- _Aim of the exercise_:
All lines holding the string "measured" should be copied from the data below.

- _Data block_:
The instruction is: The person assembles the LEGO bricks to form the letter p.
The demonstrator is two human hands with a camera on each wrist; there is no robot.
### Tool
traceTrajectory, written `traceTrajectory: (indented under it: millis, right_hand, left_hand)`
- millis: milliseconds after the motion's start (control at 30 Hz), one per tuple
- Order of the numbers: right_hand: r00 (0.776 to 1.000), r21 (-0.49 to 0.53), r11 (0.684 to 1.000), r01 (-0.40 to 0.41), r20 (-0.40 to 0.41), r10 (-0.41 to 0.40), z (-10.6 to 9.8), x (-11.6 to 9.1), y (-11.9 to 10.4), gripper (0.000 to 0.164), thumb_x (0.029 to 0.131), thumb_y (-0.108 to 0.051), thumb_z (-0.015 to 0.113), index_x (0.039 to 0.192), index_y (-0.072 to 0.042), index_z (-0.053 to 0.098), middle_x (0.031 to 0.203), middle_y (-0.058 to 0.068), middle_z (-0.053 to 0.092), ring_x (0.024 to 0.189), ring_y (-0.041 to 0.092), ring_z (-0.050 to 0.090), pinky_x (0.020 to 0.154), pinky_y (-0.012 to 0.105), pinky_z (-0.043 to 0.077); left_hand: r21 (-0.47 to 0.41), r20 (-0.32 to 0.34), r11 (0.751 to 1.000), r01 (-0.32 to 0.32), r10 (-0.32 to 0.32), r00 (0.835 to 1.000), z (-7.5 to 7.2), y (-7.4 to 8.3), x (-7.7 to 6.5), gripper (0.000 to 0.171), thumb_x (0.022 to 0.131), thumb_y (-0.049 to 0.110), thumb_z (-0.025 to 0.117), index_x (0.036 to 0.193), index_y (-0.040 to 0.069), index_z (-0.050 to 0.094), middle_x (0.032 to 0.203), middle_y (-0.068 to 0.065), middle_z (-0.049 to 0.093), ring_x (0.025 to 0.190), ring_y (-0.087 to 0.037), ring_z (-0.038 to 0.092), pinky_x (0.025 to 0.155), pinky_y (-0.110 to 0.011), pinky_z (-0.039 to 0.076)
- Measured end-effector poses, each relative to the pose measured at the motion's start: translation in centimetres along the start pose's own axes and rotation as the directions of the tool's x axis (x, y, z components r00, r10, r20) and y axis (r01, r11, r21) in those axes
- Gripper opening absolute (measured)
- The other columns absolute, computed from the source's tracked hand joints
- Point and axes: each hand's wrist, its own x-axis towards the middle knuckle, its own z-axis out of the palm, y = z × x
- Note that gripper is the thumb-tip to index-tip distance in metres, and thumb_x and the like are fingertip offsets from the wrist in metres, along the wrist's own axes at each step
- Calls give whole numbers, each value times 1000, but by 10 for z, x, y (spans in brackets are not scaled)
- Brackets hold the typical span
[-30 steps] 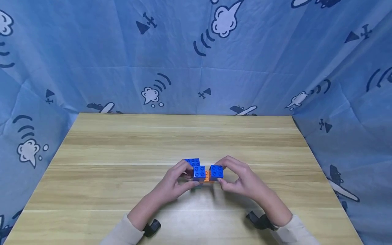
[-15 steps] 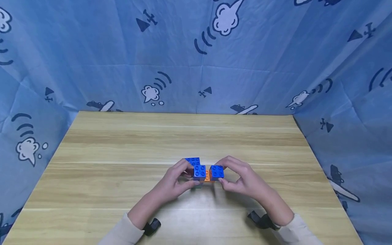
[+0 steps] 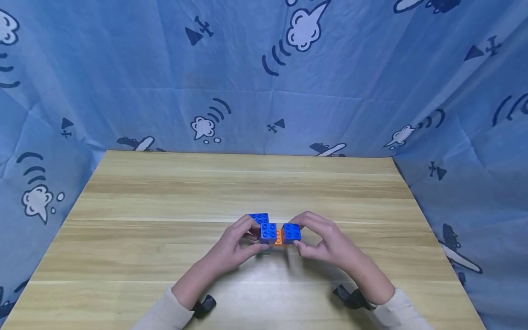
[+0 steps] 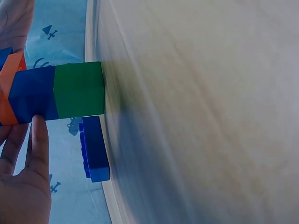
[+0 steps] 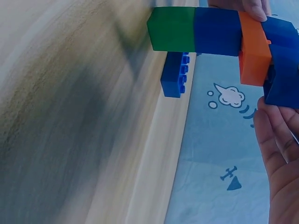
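A column of toy building bricks stands upright on the table: a green brick (image 4: 79, 90) lowest, a blue brick (image 4: 33, 95) over it, then a wider orange brick (image 5: 254, 65). On the orange brick's left end sits a blue four-stud brick (image 3: 268, 231). My left hand (image 3: 235, 245) grips the column between thumb and fingers. At the orange brick's right end, my right hand (image 3: 330, 240) pinches another blue four-stud brick (image 3: 291, 232), slightly tilted against the orange one in the right wrist view. Orange studs show between the two upper blue bricks.
A longer blue brick (image 4: 96, 149) lies studs up on the wooden table (image 3: 165, 192), just behind the column and partly hidden by my left hand in the head view. Blue patterned cloth (image 3: 231, 55) hangs behind the table and along its sides.
Both hands keep their hold on the bricks and stay in nearly the same place. Only slight shifts of the head view show.
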Motion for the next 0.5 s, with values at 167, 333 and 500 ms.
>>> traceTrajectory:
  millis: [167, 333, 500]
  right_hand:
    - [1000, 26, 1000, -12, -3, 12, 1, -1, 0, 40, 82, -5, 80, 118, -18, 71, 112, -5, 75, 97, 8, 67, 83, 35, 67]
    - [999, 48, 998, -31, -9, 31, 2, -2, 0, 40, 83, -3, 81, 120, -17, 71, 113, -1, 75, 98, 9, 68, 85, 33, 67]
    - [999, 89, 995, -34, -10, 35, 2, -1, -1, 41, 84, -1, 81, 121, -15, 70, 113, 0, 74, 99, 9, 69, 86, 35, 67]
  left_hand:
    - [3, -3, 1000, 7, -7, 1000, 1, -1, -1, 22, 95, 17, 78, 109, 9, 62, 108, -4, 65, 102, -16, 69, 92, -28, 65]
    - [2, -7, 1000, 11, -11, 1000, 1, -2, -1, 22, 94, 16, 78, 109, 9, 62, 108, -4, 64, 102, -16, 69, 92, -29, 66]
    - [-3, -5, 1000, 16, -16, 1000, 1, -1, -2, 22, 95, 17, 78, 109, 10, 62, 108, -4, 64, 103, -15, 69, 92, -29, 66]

- _Solution to this exercise_:
- Measured end-effector poses, each relative to the pose measured at the motion's start: translation in centimetres along the start pose's own axes and rotation as the directions of the tool's x axis (x, y, z components r00, r10, r20) and y axis (r01, r11, r21) in those axes
- Gripper opening absolute (measured)

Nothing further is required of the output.